The cause of the latter was rolled into the general catalogue of jukebox musicals and the argument that whatever becomes popular signals the vitality of musical theatre when, despite the odd flurry from Stiles and Drewe, we are still awaiting the next stage of the big-time British musical theatre revival kick-started by Rice and Lloyd Webber.
Musicals always receive a mixed critical reception, and that’s because they are the most difficult shows to get right and the most difficult shows to write about. But quality will always out, as might well be proved one day by Children of Eden (though I’m not betting on it).
Look at Les Miserables. And that show was not even lambasted by the critics as John Caird and Cameron Mackintosh always insisted. It was wholeheartedly approved by the Sunday Express, intelligently attacked in the Guardian and the Observer and hyperbolically acclaimed in the Sunday Times, the Financial Times, Punch and the New Statesman. The Daily Mail was iffy but later recanted.
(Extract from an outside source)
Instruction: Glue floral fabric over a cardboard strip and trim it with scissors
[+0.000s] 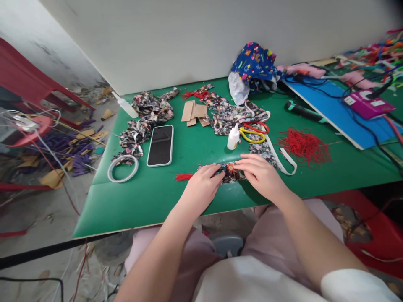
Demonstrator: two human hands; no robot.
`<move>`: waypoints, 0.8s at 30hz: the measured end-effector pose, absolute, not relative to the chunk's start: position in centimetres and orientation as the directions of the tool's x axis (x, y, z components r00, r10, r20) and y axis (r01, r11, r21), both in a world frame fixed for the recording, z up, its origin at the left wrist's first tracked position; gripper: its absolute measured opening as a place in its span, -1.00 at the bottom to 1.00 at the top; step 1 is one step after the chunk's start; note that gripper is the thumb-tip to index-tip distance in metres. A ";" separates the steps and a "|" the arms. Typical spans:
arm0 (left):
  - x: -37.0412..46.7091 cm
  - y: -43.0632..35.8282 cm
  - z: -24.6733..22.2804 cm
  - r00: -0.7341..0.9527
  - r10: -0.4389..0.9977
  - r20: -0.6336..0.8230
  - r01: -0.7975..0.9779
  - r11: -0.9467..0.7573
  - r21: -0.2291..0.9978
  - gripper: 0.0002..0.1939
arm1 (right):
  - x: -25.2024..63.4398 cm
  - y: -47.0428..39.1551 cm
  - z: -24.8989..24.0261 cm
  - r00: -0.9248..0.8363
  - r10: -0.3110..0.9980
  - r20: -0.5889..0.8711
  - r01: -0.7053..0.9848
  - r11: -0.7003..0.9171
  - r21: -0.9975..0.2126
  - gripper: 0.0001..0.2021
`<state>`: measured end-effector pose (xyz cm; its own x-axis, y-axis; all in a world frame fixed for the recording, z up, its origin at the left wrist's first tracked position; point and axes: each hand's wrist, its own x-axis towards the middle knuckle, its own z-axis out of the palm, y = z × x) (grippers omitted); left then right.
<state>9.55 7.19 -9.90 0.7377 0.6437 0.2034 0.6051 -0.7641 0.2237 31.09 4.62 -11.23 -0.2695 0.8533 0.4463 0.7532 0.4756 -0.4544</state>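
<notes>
My two forearms come up from the near edge and angle inward over the green tabletop point(126, 209), wrists low. My left hand point(203, 182) lies palm down, its fingers together and bent a little, pointing away and to the right; my right hand point(261, 174) comes in from the other side, fingers stretched out leftward. My fingertips rest on the floral strip point(233, 178), which lies flat near the table's front edge, between and under my hands. Whether I pinch the cloth or only press it, I cannot tell. The strip is dark, thin patterned fabric, with an orange flower point(231, 167) showing between my fingertips and a red tassel point(183, 178) of fine threads poking out beyond my left hand. The tabletop is smooth with a soft sheen. Just beyond my hands stand a small white plastic bottle point(233, 139) with a tapered nozzle and, beside it, scissors point(256, 141) with rounded red and yellow handles. Stiff, flat brown cardboard pieces point(188, 111) overlap farther back; a loose red tangle of string point(304, 147) lies off to the right.
</notes>
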 end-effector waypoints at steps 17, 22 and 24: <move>9.0 7.6 -10.2 0.756 0.619 0.212 0.600 -0.786 0.151 -0.67 | 30.7 4.6 -10.7 -0.147 0.796 0.587 0.797 0.447 -0.407 -0.79; 9.2 7.5 -10.3 0.769 0.602 0.215 0.595 -0.797 0.104 -0.62 | 30.6 4.6 -10.9 -0.163 0.779 0.605 0.804 0.461 -0.376 -0.81; 9.3 7.4 -10.4 0.773 0.598 0.212 0.592 -0.800 0.097 -0.60 | 30.6 4.6 -11.0 -0.172 0.777 0.606 0.806 0.465 -0.367 -0.81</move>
Oh my, you could write a musical about the passions that run so high when discussing them, which is all part of the fun and the pleasure. I’m as much looking forward to seeing Singin’ In the Rain and Sweeney Todd in the West End as I am to seeing Floyd Collins at Southwark Playhouse and the revival of Ivor Novello‘s Gay’s The Word at the Finborough.
“Gay’s The Word, dear Ivor” read Noel Coward’s telegram at the time of Novello’s death, “and Gay is how we shall always remember you.” He was certainly right about that, but what about the musical itself? We shall see.